### WHAT THE TASK REQUIRES
Tally the lines of the listing below in which the string "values" occurs, and give the tally alone.

[TASK INPUT Boundary: Start]

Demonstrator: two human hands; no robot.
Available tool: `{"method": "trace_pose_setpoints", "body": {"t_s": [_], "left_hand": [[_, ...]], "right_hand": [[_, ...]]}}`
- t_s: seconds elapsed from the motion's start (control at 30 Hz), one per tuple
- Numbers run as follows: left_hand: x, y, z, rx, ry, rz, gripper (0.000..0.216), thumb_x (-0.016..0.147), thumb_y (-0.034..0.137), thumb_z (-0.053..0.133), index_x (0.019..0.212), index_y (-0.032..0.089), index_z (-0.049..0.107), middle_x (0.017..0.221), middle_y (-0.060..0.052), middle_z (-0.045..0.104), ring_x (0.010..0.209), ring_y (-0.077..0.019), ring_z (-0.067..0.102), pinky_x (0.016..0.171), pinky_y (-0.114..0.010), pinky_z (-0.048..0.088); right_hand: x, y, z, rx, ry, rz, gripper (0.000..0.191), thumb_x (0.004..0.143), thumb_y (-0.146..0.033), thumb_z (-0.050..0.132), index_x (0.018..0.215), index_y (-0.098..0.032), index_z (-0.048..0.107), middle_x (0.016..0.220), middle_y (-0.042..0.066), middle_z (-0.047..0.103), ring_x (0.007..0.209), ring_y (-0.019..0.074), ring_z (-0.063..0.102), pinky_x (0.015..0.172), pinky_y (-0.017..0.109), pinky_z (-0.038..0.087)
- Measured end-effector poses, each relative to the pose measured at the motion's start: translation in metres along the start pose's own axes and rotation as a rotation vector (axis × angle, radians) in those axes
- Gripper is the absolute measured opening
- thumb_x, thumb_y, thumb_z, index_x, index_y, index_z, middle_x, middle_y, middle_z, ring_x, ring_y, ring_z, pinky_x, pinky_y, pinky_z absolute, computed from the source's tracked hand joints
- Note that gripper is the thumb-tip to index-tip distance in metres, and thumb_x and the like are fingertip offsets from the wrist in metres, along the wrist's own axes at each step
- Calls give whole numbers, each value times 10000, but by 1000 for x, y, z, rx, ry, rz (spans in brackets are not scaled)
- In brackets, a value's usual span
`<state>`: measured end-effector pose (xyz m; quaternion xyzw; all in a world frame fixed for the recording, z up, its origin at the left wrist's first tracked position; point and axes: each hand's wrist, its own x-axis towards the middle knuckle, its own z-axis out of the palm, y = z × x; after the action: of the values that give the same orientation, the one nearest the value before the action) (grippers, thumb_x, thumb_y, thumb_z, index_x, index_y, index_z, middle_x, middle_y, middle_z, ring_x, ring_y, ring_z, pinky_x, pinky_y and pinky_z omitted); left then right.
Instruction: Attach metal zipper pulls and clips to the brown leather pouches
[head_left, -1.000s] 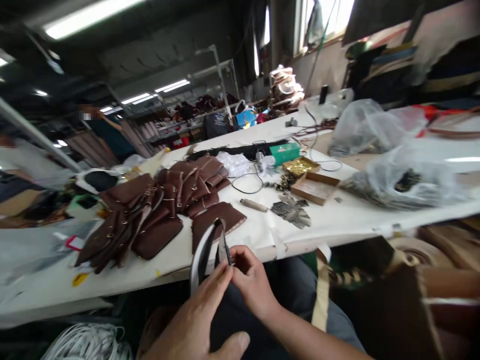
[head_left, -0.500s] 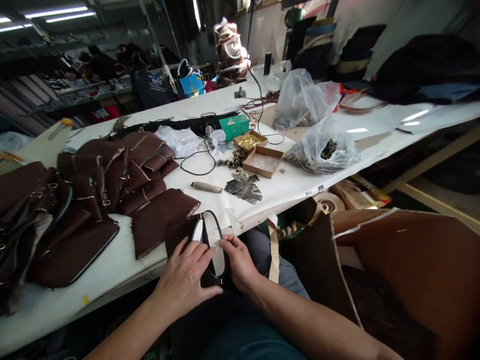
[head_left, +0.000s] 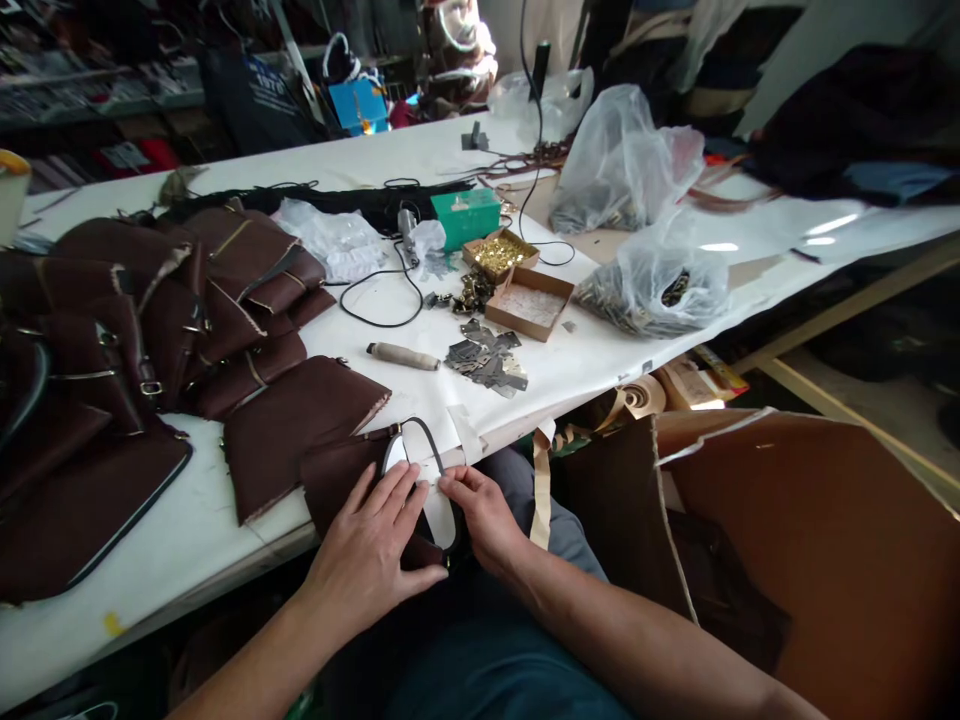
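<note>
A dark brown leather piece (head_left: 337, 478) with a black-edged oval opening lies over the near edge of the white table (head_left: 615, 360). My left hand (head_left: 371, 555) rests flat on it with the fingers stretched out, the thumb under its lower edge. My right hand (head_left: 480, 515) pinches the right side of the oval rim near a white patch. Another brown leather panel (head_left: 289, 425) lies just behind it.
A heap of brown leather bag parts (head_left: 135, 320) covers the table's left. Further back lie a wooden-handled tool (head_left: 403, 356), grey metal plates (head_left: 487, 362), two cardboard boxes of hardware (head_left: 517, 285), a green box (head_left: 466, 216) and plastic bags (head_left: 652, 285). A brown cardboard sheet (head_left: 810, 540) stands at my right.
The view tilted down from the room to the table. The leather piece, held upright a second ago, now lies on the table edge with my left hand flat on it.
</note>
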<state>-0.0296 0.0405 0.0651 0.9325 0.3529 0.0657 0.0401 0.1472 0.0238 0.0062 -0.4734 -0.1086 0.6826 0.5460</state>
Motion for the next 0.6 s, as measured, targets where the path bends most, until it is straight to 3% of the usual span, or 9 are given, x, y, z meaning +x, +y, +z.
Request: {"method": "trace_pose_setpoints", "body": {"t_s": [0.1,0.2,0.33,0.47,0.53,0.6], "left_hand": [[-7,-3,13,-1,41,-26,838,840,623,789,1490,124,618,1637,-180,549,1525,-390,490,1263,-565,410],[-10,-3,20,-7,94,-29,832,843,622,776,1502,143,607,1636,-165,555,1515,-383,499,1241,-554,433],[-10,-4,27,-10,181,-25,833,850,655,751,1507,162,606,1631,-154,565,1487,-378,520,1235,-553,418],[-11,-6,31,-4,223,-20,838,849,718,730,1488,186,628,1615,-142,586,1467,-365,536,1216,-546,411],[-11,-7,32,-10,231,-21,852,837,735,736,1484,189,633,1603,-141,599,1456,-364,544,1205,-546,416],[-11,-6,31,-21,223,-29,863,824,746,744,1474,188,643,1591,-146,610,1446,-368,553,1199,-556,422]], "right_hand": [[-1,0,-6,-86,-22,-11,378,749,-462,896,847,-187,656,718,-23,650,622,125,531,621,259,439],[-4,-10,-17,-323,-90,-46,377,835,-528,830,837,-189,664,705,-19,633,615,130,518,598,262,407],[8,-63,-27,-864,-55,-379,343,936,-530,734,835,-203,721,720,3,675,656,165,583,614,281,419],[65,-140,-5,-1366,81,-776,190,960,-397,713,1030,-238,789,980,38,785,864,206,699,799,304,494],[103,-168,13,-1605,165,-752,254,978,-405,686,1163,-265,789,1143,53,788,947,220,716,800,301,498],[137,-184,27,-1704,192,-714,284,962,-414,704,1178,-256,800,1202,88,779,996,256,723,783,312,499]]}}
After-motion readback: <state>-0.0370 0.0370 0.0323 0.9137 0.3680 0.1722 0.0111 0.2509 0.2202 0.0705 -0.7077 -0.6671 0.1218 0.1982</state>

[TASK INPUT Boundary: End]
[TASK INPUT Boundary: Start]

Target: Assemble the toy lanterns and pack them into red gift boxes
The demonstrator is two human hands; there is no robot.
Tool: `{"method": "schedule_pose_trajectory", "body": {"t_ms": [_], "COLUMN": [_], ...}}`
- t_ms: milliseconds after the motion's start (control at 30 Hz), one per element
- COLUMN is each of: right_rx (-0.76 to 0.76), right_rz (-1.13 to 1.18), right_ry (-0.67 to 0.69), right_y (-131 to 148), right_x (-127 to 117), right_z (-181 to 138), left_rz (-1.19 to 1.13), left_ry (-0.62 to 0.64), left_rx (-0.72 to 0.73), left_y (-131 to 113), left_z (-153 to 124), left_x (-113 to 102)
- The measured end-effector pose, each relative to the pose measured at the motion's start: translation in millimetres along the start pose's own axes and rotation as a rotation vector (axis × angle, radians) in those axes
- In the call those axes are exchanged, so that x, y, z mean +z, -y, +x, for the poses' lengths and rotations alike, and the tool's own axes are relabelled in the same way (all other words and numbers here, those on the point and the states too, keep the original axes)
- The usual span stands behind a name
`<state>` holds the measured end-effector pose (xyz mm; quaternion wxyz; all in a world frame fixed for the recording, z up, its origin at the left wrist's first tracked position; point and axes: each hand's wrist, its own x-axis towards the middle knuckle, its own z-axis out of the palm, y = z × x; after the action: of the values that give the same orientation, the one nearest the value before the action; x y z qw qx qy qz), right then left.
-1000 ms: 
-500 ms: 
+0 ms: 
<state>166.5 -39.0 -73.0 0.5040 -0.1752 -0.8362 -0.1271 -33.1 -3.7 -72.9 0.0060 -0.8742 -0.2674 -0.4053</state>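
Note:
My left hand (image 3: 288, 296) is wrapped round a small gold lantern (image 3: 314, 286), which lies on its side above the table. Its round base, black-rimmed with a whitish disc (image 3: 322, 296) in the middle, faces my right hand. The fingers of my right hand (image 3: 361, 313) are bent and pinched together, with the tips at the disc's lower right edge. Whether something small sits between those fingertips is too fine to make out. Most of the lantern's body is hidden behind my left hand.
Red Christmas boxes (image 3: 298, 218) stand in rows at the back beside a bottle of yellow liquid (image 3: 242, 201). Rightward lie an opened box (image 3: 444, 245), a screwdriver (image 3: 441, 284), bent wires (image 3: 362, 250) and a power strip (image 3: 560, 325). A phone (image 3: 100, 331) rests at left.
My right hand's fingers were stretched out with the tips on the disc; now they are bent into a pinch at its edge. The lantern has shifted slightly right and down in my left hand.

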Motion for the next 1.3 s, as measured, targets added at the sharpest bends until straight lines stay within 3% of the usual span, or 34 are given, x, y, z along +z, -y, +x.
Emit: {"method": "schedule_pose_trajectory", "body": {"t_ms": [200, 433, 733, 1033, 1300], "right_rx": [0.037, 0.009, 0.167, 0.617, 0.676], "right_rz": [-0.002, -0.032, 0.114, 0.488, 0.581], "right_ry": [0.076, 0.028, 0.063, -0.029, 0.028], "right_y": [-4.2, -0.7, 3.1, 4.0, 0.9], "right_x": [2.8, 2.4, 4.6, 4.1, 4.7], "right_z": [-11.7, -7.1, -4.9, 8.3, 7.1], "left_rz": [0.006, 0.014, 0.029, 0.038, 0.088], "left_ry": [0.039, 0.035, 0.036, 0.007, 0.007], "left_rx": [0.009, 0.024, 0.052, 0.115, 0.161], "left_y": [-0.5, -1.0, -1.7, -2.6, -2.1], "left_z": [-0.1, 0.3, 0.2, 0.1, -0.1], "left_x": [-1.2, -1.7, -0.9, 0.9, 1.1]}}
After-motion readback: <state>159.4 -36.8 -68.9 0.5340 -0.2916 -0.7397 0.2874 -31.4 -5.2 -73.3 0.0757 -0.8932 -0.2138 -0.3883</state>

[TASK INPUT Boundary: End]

### TASK OUTPUT
2